Sportarzt Scherr unterscheidet: «Bei akuten, lokalen Verspannungen setzt man Wärme ein. Doch bei Entzündungen ist eine Wärmebehandlung wie Benzin ins Feuer – die Entzündung lodert noch mehr auf.» Da sollte man mit Kälte therapieren.

Kälte kann auch bei Rheuma helfen

Nicht nur für Sportlerinnen und Sportler kann Kältetherapie wirksam sein. Auch bei verschiedenen Erkrankungen wird diese bereits eingesetzt.

Viele Rheumabetroffene geben zwar an, dass sie nasskaltes Wetter schlecht ertragen. Trotzdem kann ihnen Kälte als Therapie helfen.

Martina Rothenbühler von der Rheumaliga Schweiz erklärt: «Wir kennen alle die Wirkung von Kälte: Bei Fieber ein nasses Tuch auf die Stirn legen oder ein kühlendes Gel auf den Mückenstich auftragen. Kälte hat durchaus ihren Platz in der Rheumatherapie.» 

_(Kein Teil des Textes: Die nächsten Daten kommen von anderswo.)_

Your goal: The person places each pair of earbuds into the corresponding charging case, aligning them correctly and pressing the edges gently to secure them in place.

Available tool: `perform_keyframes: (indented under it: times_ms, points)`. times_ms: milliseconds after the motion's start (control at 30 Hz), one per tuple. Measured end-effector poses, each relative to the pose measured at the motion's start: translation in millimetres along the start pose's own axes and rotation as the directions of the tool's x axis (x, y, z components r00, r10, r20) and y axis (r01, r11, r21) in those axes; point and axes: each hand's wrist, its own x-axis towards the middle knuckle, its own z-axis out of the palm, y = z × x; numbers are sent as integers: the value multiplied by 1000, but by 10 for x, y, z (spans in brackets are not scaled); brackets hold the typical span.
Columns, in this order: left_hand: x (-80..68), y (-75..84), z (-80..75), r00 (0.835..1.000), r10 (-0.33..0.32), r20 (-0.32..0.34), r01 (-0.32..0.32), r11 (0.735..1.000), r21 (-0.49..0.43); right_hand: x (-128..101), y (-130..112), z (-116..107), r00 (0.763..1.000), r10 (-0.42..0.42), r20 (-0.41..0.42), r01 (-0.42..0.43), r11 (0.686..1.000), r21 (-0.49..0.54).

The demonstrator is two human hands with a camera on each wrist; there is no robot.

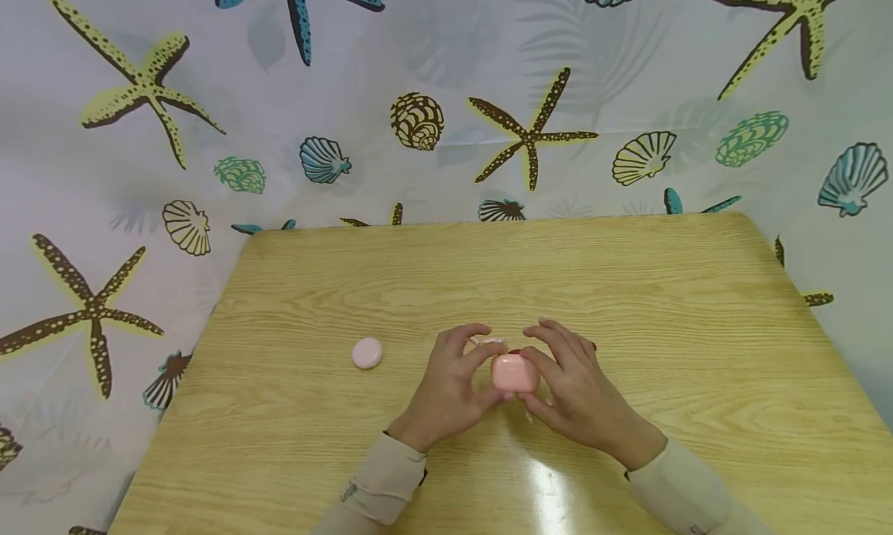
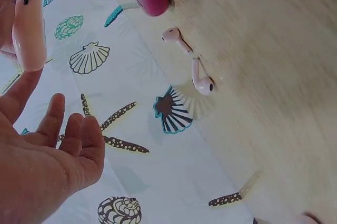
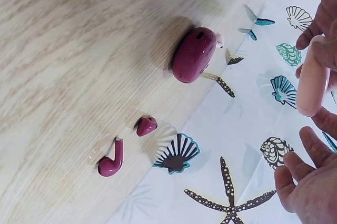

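Across the wooden table [image 1: 628, 287], backed by a curtain printed with starfish and shells [image 1: 418, 70], I have both hands meeting near the front middle. My left hand [image 1: 446, 388] and right hand [image 1: 579, 395] each pinch the pink earbud case [image 1: 515, 373] between thumb and fingertips, lifted just above the tabletop; the other fingers arch loosely over it. Beyond the hands sits a maroon case [image 3: 193, 54], and just beside it lie two pink earbuds [image 2: 192, 66]. Two maroon earbuds [image 3: 126, 148] lie close together on the wood, one on its side and one showing mostly its tip. A second pink case [image 1: 367, 353] rests well apart to the left.

I judge the main risk to be slip: the pink case looks smooth and rounded, and a fingertip pinch could let it squirt free. A dropped case could also knock the loose buds, which would roll easily toward the far edge.
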Motion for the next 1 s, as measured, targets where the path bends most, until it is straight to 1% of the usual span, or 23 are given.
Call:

Verschiedene Studien haben bestätigt, dass Kälte zumindest kurzfristig bei Rheuma Schmerzen lindern kann. Denn Kälte beeinflusst die Leitfähigkeit von Schmerzsensoren. Bei der Behandlung mit Kälte wird das Schmerzsignal auf dem Weg ins Gehirn unterdrückt.

Weil der Schmerzreiz erst im Hirn wahrgenommen wird, verringert sich so das Schmerzempfinden.

Kältetherapie nach Knieoperationen

Eine mögliche weitere Anwendung der eiskalten Therapie wird derzeit untersucht. Forschende stellen sich die Frage: Welchen Effekt hat Kälte auf den Heilungsprozess nach einer Kniegelenkprothesen-Operation?

Dazu läuft am Regionalspital Ilanz eine Studie, in Zusammenarbeit mit der internationalen Hochschule für Physiotherapie in Landquart.

Direkt nach der Operation kühlte das Forschungsteam das Knie der Operierten mit einer speziellen Kältemanschette auf 13 Grad herunter, für mehrere Male. «Mir hat die Kältetherapie gutgetan», erzählt die 74-jährige Studienteilnehmerin Madeleine Graber. «Ich hatte nach der Operation nie Schmerzen.»

Erste Ergebnisse der Studie bestätigen: Schwellungen und Entzündungen nach der Knieoperation gehen dank Kälte schneller zurück und es braucht weniger Schmerzmittel.

Auch wenn die wenigsten gerne frieren: Kälte kann also durchaus heilsam sein.